§ Your objective: Without including the pictures, copy out every line below.

Supplied information below:

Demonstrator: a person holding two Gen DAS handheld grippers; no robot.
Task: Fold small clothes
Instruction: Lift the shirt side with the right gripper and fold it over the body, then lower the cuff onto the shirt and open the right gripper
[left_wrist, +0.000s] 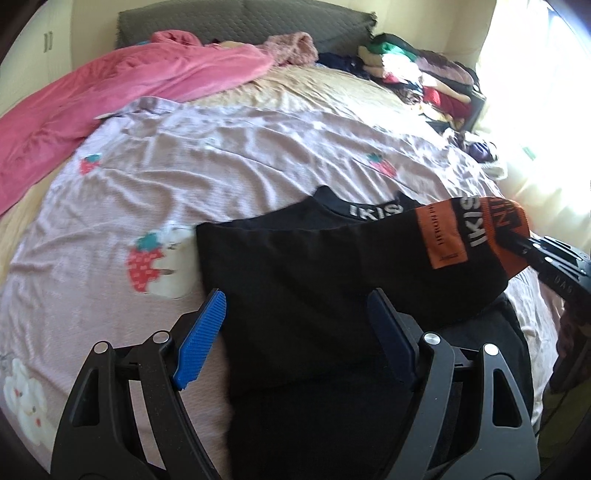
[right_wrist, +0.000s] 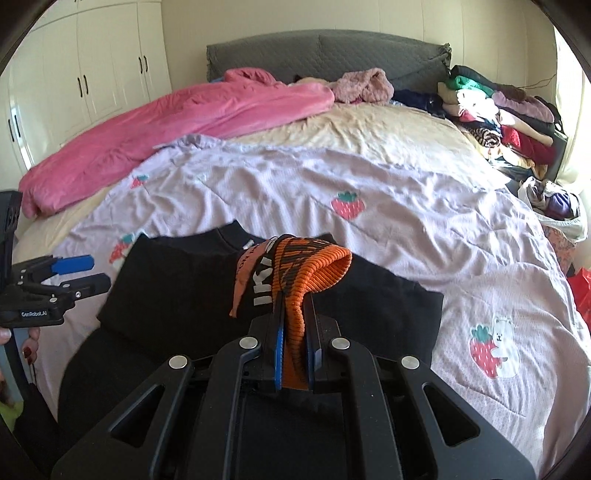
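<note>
the right tool is pressed together on the orange ribbed cuff of a black garment, lifting that cuff and sleeve above the rest of the cloth. white letters and an orange label show on the raised sleeve; the wording is only partly readable. in the left view the same tool comes in from the right edge, its tips buried in the cuff.

the left tool is spread wide, its blue pads hovering over the garment's near left part and pinching nothing. whether they touch the cloth cannot be told.

the black garment lies at the near edge of the bed, on a lilac strawberry-print sheet. its lower part is hidden behind both tools.

a pink blanket runs along the bed's far left side. a stack of clothes sits at the far right corner, against the grey headboard. near the right edge a white bag holds dark and purple cloth, too bunched to identify. white wardrobes stand at left.
</note>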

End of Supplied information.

§ Task answer:
Demonstrator: a person holding two Gen DAS handheld grippers; no robot.
Task: Fold small clothes
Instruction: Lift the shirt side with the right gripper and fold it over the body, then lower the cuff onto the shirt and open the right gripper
[left_wrist, +0.000s] 
[right_wrist, +0.000s] 
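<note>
the right tool is pressed together on the orange ribbed cuff of a black garment, lifting that cuff and sleeve above the rest of the cloth. white letters and an orange label show on the raised sleeve; the wording is only partly readable. in the left view the same tool comes in from the right edge, its tips buried in the cuff.

the left tool is spread wide, its blue pads hovering over the garment's near left part and pinching nothing. whether they touch the cloth cannot be told.

the black garment lies at the near edge of the bed, on a lilac strawberry-print sheet. its lower part is hidden behind both tools.

a pink blanket runs along the bed's far left side. a stack of clothes sits at the far right corner, against the grey headboard. near the right edge a white bag holds dark and purple cloth, too bunched to identify. white wardrobes stand at left.
</note>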

Output is finished, and nothing else is required.